GK104 loses in to Tahiti XT
every single game that has heavy Compute Shaders (Sniper Elite V2, Dirt Showdown, Hitman Absolution, Sleeping Dogs).
I don't know why it's so hard for some to accept that Tahiti XT is superior for DirectCompute. The evidence is everywhere. Last time no one had any problems seeing the correlation in games with Tessellation when comparing Fermi vs. Cypress/Cayman. This time using the exact same methods of elimination, we arrive at DirectCompute as a key differentiator in favour of GCN. There is another evidence - AMD says so themselves! On the AMD blog, they go into details where DirectCompute was used to accelerate certain graphical effects (like HDAO/AO, post-processing, global illumination, contact hardening shadows); and furthermore if you guys read up on
VLIW-4 vs. GCN architecture, all those deficiencies of traditional VLIW / SIMD architectures show up in DirectCompute.
So here is the deal. The more DirectCompute there is, the more HD7970 will crush non-DirectCompute architectures.

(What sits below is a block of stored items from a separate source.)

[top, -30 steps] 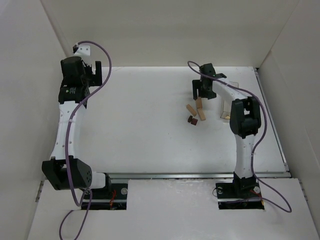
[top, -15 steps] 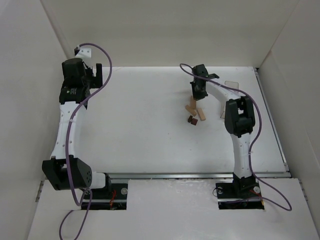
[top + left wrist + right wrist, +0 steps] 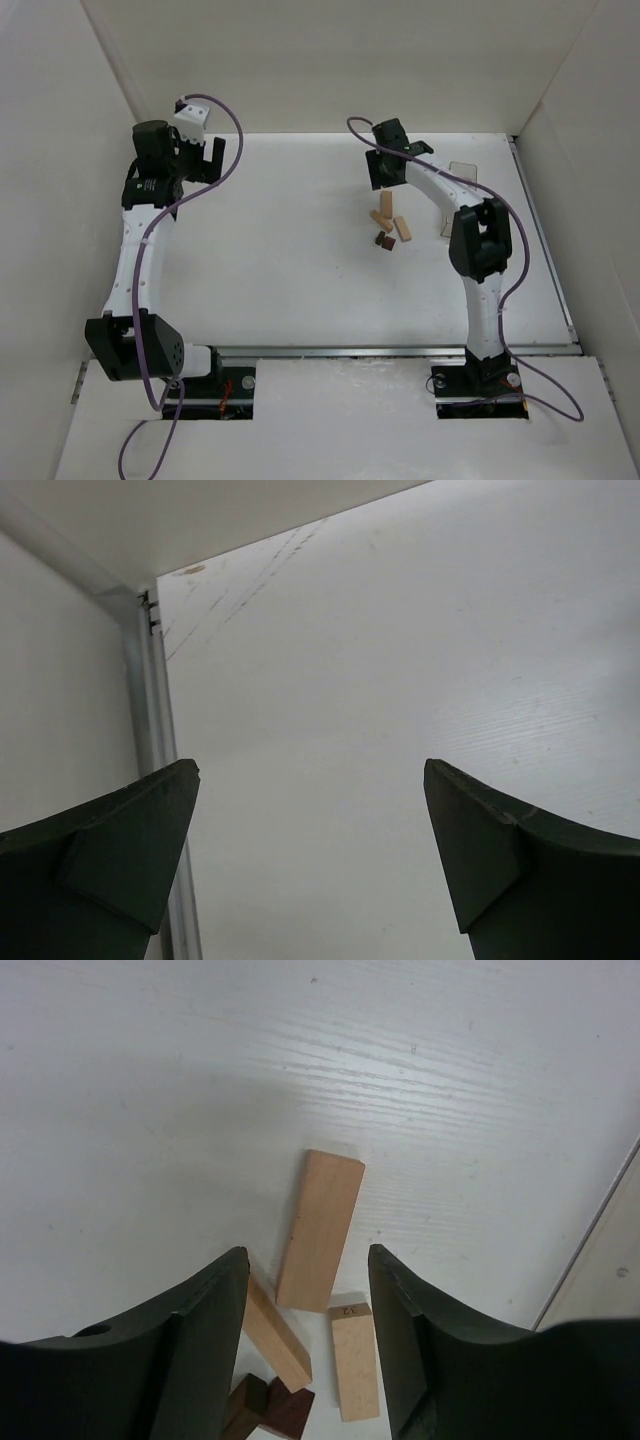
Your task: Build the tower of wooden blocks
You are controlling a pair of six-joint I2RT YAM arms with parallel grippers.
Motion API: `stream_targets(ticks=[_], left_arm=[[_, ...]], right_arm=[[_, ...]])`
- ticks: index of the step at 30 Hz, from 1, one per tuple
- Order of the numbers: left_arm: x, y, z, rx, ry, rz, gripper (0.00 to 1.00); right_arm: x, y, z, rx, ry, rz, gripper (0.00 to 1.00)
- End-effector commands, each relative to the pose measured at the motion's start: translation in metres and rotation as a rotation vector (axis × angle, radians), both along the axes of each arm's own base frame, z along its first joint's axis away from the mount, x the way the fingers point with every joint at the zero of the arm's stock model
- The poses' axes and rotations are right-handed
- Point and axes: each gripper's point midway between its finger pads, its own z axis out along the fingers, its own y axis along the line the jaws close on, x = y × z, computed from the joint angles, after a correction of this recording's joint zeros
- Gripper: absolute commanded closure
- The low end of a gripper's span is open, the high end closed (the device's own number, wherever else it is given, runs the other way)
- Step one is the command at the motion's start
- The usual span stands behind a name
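Three light tan bars lie loose on the table: one [image 3: 320, 1230] straight under my right gripper, one [image 3: 278, 1335] angled to its left, one [image 3: 353, 1360] to its right. Two dark reddish-brown pieces [image 3: 270, 1410] lie by the left bar's near end. In the top view the bars [image 3: 386, 206] and dark pieces [image 3: 383, 240] form one small cluster at centre right. My right gripper [image 3: 308, 1252] [image 3: 383, 172] is open and empty, above the far side of the cluster. My left gripper [image 3: 310, 765] [image 3: 207, 160] is open and empty at the far left, over bare table. No roof-shaped piece can be made out.
A clear plastic box [image 3: 457, 200] stands right of the blocks, beside the right arm. White walls enclose the table; a metal strip [image 3: 160, 810] runs along the left wall's foot next to the left gripper. A purple cable [image 3: 225, 130] loops over the left wrist.
My right gripper has moved left and farther back, away from the clear box. The farthest tan bar now lies a little further left. The left wrist has shifted slightly right and turned.
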Motion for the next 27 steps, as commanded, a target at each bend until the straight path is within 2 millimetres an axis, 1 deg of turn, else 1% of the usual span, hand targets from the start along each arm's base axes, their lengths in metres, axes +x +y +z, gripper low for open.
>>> stream_targets(ticks=[1, 2, 3, 4, 5, 6, 7, 8, 9, 10, 11, 13, 14, 17, 18, 19, 20, 21, 23, 24, 25, 26, 27], left_arm=[[-0.009, -0.026, 0.033, -0.033, -0.094, -0.141, 0.06], [-0.01, -0.026, 0.028, -0.035, -0.082, -0.14, 0.06], [-0.012, -0.029, 0.026, -0.042, -0.072, -0.153, 0.06], [-0.014, -0.029, 0.024, -0.042, -0.069, -0.153, 0.06], [-0.014, -0.029, 0.023, -0.042, -0.068, -0.153, 0.06], [-0.016, -0.029, 0.027, -0.041, -0.078, -0.153, 0.06], [-0.016, -0.029, 0.022, -0.042, -0.067, -0.153, 0.06], [-0.016, -0.027, 0.022, -0.039, -0.067, -0.145, 0.06], [-0.019, -0.028, 0.027, -0.037, -0.079, -0.145, 0.06], [-0.019, -0.028, 0.022, -0.038, -0.068, -0.144, 0.06], [-0.021, -0.028, 0.025, -0.037, -0.077, -0.145, 0.06], [-0.021, -0.028, 0.025, -0.037, -0.077, -0.145, 0.06], [-0.021, -0.028, 0.025, -0.037, -0.077, -0.145, 0.06], [-0.02, -0.028, 0.027, -0.036, -0.086, -0.145, 0.06], [-0.02, -0.028, 0.027, -0.036, -0.086, -0.145, 0.06], [-0.02, -0.028, 0.023, -0.037, -0.077, -0.145, 0.08], [-0.02, -0.027, 0.023, -0.028, -0.079, -0.149, 0.08], [-0.02, -0.027, 0.023, -0.028, -0.079, -0.149, 0.08], [-0.02, -0.027, 0.023, -0.018, -0.081, -0.153, 0.09], [-0.021, -0.028, 0.019, -0.001, -0.077, -0.173, 0.09], [-0.019, -0.028, 0.022, 0.0, -0.089, -0.173, 0.09], [-0.02, -0.029, 0.018, 0.005, -0.082, -0.185, 0.1], [-0.019, -0.031, 0.014, 0.001, -0.081, -0.195, 0.1]], right_arm=[[0.003, -0.009, -0.025, 0.034, 0.07, -0.063, 0.43], [0.001, -0.009, -0.032, 0.03, 0.094, -0.071, 0.43], [0.004, -0.013, -0.035, 0.035, 0.097, -0.089, 0.43], [0.0, -0.015, -0.05, 0.019, 0.135, -0.091, 0.43], [0.0, -0.015, -0.05, 0.028, 0.135, -0.103, 0.43], [-0.003, -0.015, -0.058, 0.025, 0.157, -0.114, 0.43], [-0.003, -0.015, -0.058, 0.025, 0.157, -0.114, 0.43], [-0.005, -0.018, -0.062, 0.037, 0.17, -0.125, 0.44], [-0.005, -0.016, -0.062, 0.047, 0.174, -0.119, 0.44], [-0.008, -0.015, -0.068, 0.051, 0.188, -0.114, 0.44], [-0.01, -0.011, -0.068, 0.069, 0.196, -0.102, 0.46], [-0.014, -0.011, -0.076, 0.07, 0.213, -0.098, 0.48], [-0.016, -0.009, -0.08, 0.08, 0.228, -0.09, 0.5], [-0.017, -0.005, -0.081, 0.093, 0.236, -0.07, 0.67], [-0.017, -0.004, -0.081, 0.1, 0.239, -0.066, 0.74], [-0.013, -0.003, -0.072, 0.104, 0.218, -0.056, 0.9], [-0.009, -0.004, -0.067, 0.088, 0.2, -0.047, 0.97], [-0.007, -0.007, -0.055, 0.08, 0.174, -0.043, 1.0], [-0.001, -0.015, -0.037, 0.031, 0.123, -0.025, 1.0], [0.003, -0.012, -0.025, 0.017, 0.086, -0.011, 1.0], [0.007, -0.015, -0.001, 0.011, 0.027, -0.006, 1.0], [0.007, -0.012, 0.011, -0.019, -0.006, 0.029, 1.0], [0.006, -0.003, 0.021, -0.023, -0.041, 0.068, 1.0]])
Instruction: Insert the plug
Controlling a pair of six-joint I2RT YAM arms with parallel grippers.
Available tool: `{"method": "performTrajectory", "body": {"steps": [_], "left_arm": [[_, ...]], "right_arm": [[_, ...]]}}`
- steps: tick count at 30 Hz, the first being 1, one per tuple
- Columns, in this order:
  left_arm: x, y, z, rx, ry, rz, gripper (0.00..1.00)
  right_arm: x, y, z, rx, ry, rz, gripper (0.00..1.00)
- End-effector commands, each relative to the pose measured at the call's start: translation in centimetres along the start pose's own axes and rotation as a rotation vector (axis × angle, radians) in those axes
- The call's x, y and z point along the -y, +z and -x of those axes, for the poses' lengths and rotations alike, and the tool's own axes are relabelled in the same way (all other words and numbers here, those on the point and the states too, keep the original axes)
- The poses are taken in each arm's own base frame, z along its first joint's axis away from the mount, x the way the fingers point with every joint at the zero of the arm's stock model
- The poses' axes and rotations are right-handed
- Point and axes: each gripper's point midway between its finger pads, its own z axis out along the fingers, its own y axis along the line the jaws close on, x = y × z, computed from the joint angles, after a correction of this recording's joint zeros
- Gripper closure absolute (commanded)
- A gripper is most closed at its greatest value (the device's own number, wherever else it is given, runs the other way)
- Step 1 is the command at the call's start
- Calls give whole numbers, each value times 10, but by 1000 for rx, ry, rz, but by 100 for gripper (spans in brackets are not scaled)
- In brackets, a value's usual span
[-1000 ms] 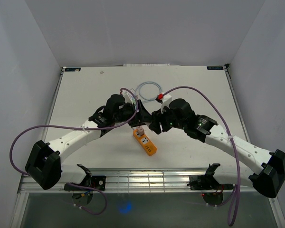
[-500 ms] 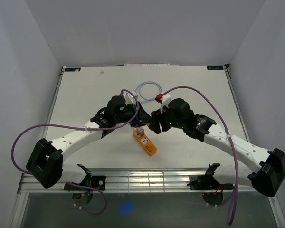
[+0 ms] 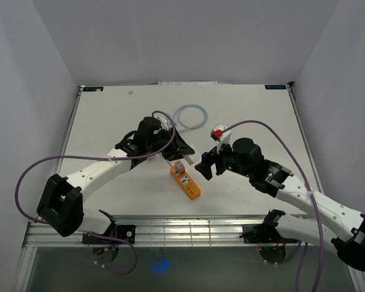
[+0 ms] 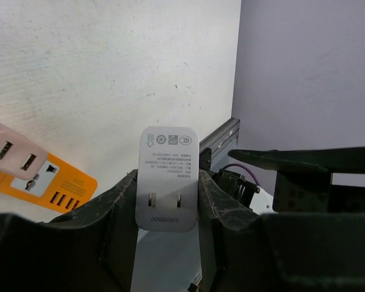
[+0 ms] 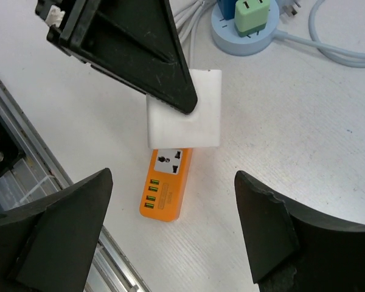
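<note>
left gripper [image 3: 180,149] is clamped on the white plug [image 4: 167,178], one black finger [image 4: 117,210] pressed to each side of it. in the left wrist view the labelled face with its two metal prongs looks straight back at the camera, so the prongs are in no socket. the orange power strip [image 3: 186,182] lies flat on the white table [image 3: 109,115], its pale end pointing at the left gripper. from the right wrist view the plug hangs just over that far end of the strip and hides it. the right gripper [image 3: 205,165] hovers just beside the strip, its fingers [image 5: 58,228] spread wide and holding nothing. further back sits a round blue hub [image 5: 231,33] with a green adapter [image 5: 250,13] in it, and a light blue cable [image 3: 191,115] loops nearby.
</note>
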Motion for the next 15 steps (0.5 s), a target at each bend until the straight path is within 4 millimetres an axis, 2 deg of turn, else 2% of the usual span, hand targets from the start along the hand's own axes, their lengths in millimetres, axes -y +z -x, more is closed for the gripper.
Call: {"method": "performTrajectory", "body": {"steps": [1, 2, 3, 4, 6, 7, 8, 15], "left_arm": [[15, -9, 16, 38, -15, 7, 100], [13, -8, 18, 42, -47, 31, 100], [23, -10, 27, 56, -55, 39, 100], [6, -5, 23, 19, -97, 124, 100], [6, -4, 27, 3, -101, 171, 100], [11, -7, 31, -3, -105, 191, 100], [7, -4, 32, -10, -113, 213, 100], [11, 1, 16, -120, -259, 190, 100]], "right_arm": [[1, -3, 15, 94, -81, 2, 14], [2, -3, 14, 91, -110, 1, 16], [3, -3, 14, 92, -122, 0, 17], [3, -2, 15, 100, -133, -1, 17], [2, -2, 14, 113, -159, 5, 18], [1, -2, 20, 140, -170, 7, 19], [0, -1, 21, 148, -176, 11, 20], [1, 4, 39, 198, -326, -29, 24]]}}
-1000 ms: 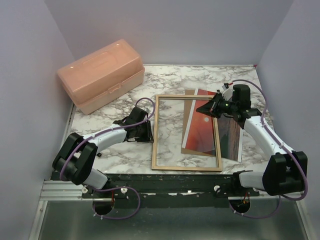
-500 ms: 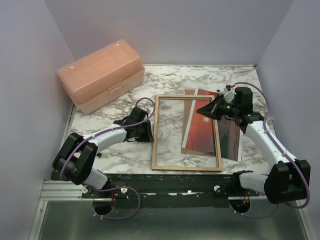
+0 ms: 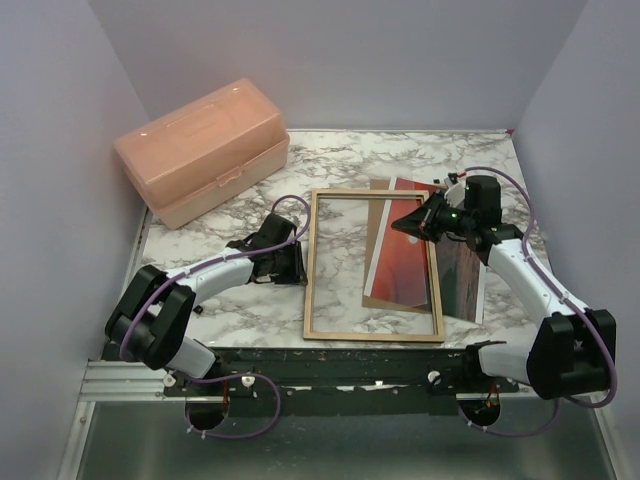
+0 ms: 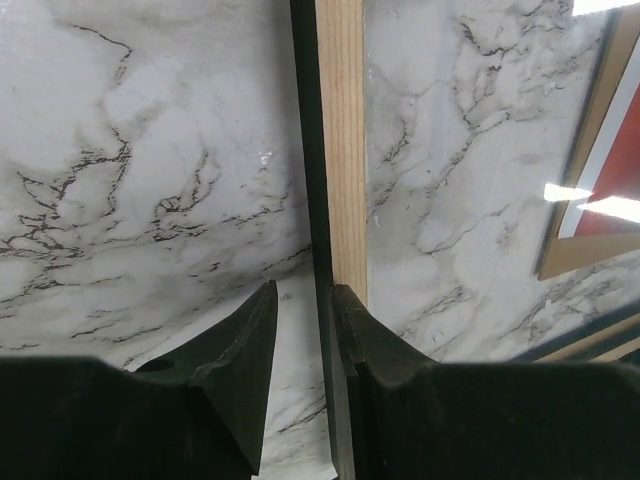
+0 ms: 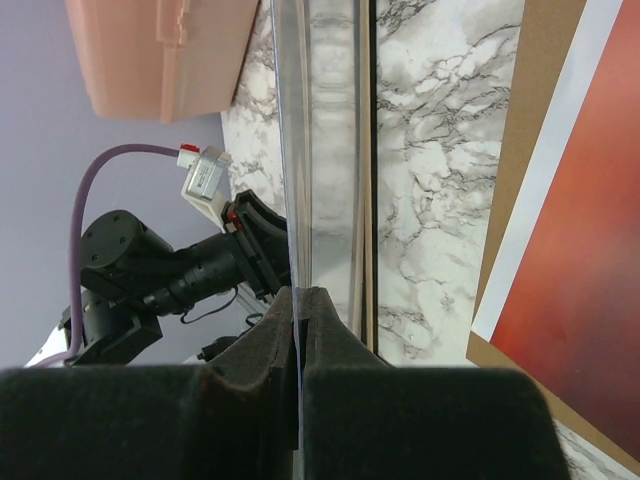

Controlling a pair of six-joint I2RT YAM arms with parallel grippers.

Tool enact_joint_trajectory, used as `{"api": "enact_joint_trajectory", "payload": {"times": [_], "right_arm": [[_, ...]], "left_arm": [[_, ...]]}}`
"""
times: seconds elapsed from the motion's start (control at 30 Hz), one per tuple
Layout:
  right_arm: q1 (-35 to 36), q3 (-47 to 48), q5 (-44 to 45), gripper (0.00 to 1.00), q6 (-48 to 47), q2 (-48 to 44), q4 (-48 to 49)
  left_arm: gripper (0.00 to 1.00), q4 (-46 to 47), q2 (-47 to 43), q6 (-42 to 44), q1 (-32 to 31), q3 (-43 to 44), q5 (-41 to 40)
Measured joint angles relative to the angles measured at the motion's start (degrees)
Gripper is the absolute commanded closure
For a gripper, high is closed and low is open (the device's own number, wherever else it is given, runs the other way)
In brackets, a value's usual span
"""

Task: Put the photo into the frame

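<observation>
The frame lies flat, tan wood side up, mid-table. The photo, a red-orange print with a white border, lies on a brown backing board; the frame's right side overlaps both. My left gripper is open at the frame's left rail, with one finger against the rail and the other on the marble. My right gripper is shut on the edge of a clear pane, which stands tilted over the frame's right rail. The photo also shows in the right wrist view.
A pink plastic box stands at the back left and shows in the right wrist view. The marble table is walled on three sides. The backing board sticks out past the photo.
My right wrist has shifted slightly while it still holds the pane at the frame's right rail. The left arm, the frame and the photo have not moved.
</observation>
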Motion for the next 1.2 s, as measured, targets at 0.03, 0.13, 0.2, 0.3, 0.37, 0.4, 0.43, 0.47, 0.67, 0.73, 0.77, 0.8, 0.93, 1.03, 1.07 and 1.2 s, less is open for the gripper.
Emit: {"api": "enact_joint_trajectory", "payload": {"times": [0.03, 0.13, 0.2, 0.3, 0.37, 0.4, 0.43, 0.47, 0.67, 0.73, 0.77, 0.8, 0.93, 1.03, 1.07, 1.2], "right_arm": [[0.0, 0.0, -0.13, 1.0, -0.09, 0.15, 0.04], [0.0, 0.0, -0.68, 1.0, -0.31, 0.39, 0.35], [0.0, 0.0, -0.94, 1.0, -0.31, 0.39, 0.79], [0.0, 0.0, -1.18, 1.0, -0.37, 0.39, 1.77], [0.0, 0.0, -1.29, 1.0, -0.39, 0.39, 2.25], [0.0, 0.0, -1.4, 1.0, -0.37, 0.39, 2.58], [0.0, -0.02, -1.53, 1.0, -0.37, 0.39, 2.97], [0.0, -0.11, -1.62, 1.0, -0.35, 0.39, 3.41], [-0.02, -1.86, -2.38, 1.0, -0.44, 0.15, 6.43], [-0.11, -2.51, -2.43, 1.0, -0.72, -0.02, 7.28], [-0.11, -2.78, -2.43, 1.0, -0.92, -0.04, 7.69], [-0.11, -3.02, -2.45, 1.0, -1.07, -0.07, 8.07], [-0.13, -4.13, -2.64, 1.0, -1.81, 0.2, 9.7], [-0.26, -4.26, -3.08, 1.0, -3.13, 1.27, 10.43], [-0.24, -4.26, -3.1, 1.0, -3.63, 1.66, 10.38], [-0.63, -4.13, -3.26, 1.0, -5.51, 2.51, 10.21]], "left_arm": [[0.72, 0.0, 0.04, 0.0, 0.0, 0.0, 0.02], [0.73, -0.02, 0.15, 0.02, 0.02, 0.11, 0.07], [0.73, -0.04, 0.2, 0.04, 0.0, 0.2, 0.13], [0.74, -0.02, 0.28, 0.15, 0.02, 0.22, 0.26], [0.74, -0.02, 0.33, 0.17, 0.02, 0.24, 0.37], [0.74, -0.02, 0.35, 0.17, 0.02, 0.24, 0.44], [0.74, -0.02, 0.39, 0.17, 0.02, 0.28, 0.5], [0.74, -0.02, 0.44, 0.17, 0.02, 0.31, 0.61], [0.75, 0.04, 0.57, 0.17, 0.02, 0.33, 0.83], [0.75, -0.02, 0.7, 0.17, 0.0, 0.48, 0.92], [0.75, -0.04, 0.76, 0.17, 0.0, 0.57, 0.92], [0.75, -0.02, 0.87, 0.17, 0.0, 0.66, 0.92], [0.76, 0.0, 1.22, 0.2, 0.02, 0.96, 0.94], [0.76, 0.22, 1.29, 0.2, 0.02, 0.98, 0.94], [0.77, 0.31, 1.36, 0.22, 0.02, 1.01, 0.94], [0.77, 0.31, 1.44, 0.24, 0.02, 1.07, 1.11]]}}
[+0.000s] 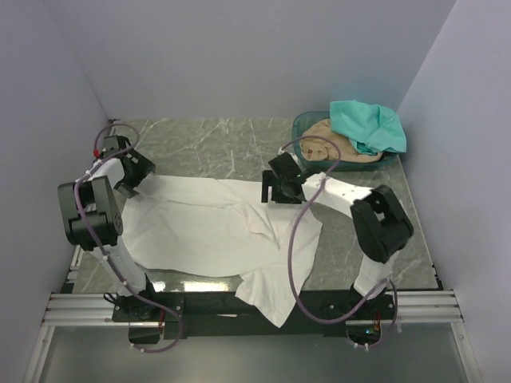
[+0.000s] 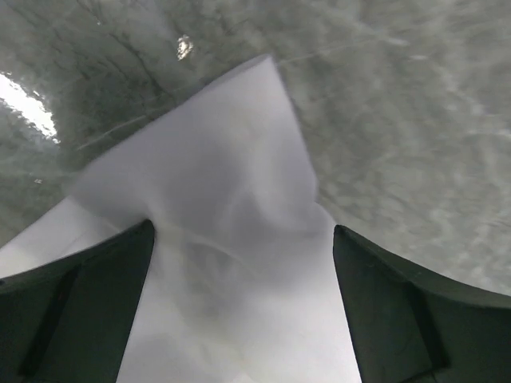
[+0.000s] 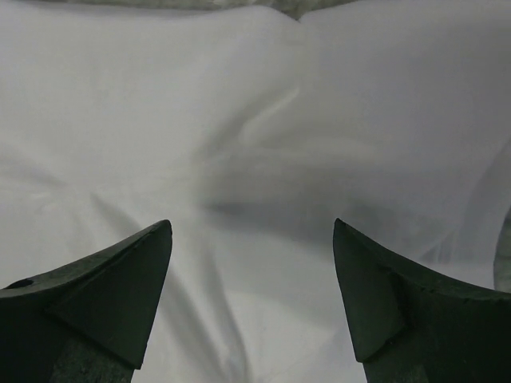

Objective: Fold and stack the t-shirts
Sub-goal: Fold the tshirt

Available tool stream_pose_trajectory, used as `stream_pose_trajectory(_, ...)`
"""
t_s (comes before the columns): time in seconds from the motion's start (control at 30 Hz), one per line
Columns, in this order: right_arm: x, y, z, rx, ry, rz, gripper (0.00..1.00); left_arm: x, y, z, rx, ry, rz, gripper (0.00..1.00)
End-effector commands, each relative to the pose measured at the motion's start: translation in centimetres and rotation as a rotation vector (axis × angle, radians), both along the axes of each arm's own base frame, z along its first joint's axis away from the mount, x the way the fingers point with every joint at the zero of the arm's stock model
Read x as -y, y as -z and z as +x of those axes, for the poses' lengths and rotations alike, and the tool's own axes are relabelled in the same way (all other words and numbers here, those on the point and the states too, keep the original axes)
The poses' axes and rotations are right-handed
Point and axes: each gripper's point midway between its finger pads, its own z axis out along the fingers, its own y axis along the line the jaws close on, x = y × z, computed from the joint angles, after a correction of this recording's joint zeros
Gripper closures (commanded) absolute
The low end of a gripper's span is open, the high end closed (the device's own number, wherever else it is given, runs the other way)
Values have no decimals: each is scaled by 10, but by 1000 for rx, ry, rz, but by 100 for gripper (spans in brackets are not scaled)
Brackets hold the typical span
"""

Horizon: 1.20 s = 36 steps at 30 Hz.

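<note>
three shirts, one basket, two open grippers

counting it up: three t-shirts, one basket, two arms. the white t-shirt (image 1: 215, 227) is the big one, spread out across the middle of the marble table (image 1: 207, 144), rumpled, one end drooping over the near edge between the two arm bases.

the other two are off at the far right corner. the round green basket (image 1: 302, 124) has the tan t-shirt (image 1: 335, 144) bunched up inside it, and the teal t-shirt (image 1: 367, 126) is heaped on top of the tan one, spilling over the basket's right rim.

now the arms. the left gripper (image 1: 137, 182) sits over the white shirt's far left corner. the right gripper (image 1: 275, 187) is at the shirt's far edge near the middle, not far from the basket.

the wrist cameras give what the overhead one can't. from the left wrist, the fingers stand spread wide, with a pointed flap of white cloth lying on the marble below and between them, nothing pinched. from the right wrist, again both fingers are well apart, creased white cloth filling nearly everything beneath, just a sliver of marble at the top, and nothing gripped. only the overhead view shows the basket and the two coloured shirts; neither wrist camera catches them.
</note>
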Motion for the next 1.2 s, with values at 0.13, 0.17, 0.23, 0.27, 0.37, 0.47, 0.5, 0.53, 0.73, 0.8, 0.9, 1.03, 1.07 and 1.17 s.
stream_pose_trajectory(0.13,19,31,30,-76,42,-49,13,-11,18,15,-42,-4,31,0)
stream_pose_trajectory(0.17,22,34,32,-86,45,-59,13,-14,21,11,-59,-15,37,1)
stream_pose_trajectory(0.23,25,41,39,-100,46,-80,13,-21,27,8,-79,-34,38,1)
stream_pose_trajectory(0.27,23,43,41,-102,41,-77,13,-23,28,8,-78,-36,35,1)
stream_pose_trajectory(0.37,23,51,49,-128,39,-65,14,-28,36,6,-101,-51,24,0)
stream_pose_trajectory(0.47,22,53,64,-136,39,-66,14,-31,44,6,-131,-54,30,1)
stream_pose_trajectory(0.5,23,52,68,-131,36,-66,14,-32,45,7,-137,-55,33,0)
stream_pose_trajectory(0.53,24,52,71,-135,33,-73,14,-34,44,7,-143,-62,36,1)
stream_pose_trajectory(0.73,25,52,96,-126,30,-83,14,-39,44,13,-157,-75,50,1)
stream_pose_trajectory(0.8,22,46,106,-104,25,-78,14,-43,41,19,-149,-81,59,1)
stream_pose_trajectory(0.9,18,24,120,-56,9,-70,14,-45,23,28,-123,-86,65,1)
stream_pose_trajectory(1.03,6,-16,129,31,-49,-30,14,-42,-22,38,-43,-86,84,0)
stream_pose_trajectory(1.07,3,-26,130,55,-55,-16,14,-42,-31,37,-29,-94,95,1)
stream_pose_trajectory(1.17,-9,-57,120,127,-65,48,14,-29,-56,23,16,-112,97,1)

The more DirectCompute becomes a huge bottleneck, the more slower architectures will match closer together because they'll be running into Compute bottleneck; and the more GCN parts will separate themselves from the group. All these advantages of texture fillrate and Glops will be meaningless because the limiting factor will become the Compute Shader performance. Dirt Showdown shows this really well because it's even more Compute heavy than SE V2 is.
The DirectCompute-based GCN architecture is mopping the floor with HD6970 and GTX680. Dirt Showdown's contact hardening shadows and global illumination are
very Compute heavy.
The greatest single theoretical difference between HD7970GE and GTX680/6970 is memory bandwidth - a
50% advantage over 680 and a
64% increase over the 6970. Yet, HD7970 GE is more than doubling HD6970's performance and is 87% higher FPS than a stock 680!
Since theoretical memory bandwidth and GFLOPs alone cannot explain this Dirt Showdown result, the ONLY logical explanation is GCN Tahiti XT architecture
crushes GK104/VLIW Cayman in DirectCompute / Compute Shader performance. This is obviously by design since neither Kepler GK104 or VLIW-4/5 was designed to excel in DirectCompute. And really even if GK110 can match an HD7970GE in this benchmark, it's going to need a 51% larger die size to do this (550mm2 vs. 365mm2). That still means that GCN Tahiti XT is more efficient than Kepler is for DirectCompute on a per mm2 basis.
It's a mirror situation of when NV caught AMD with its pants down with tessellation last 2 generations.
Thus far GTX680 lost to HD7970GE in last 4/4 compute games. Bioshock Infinite will likely be the 5th game.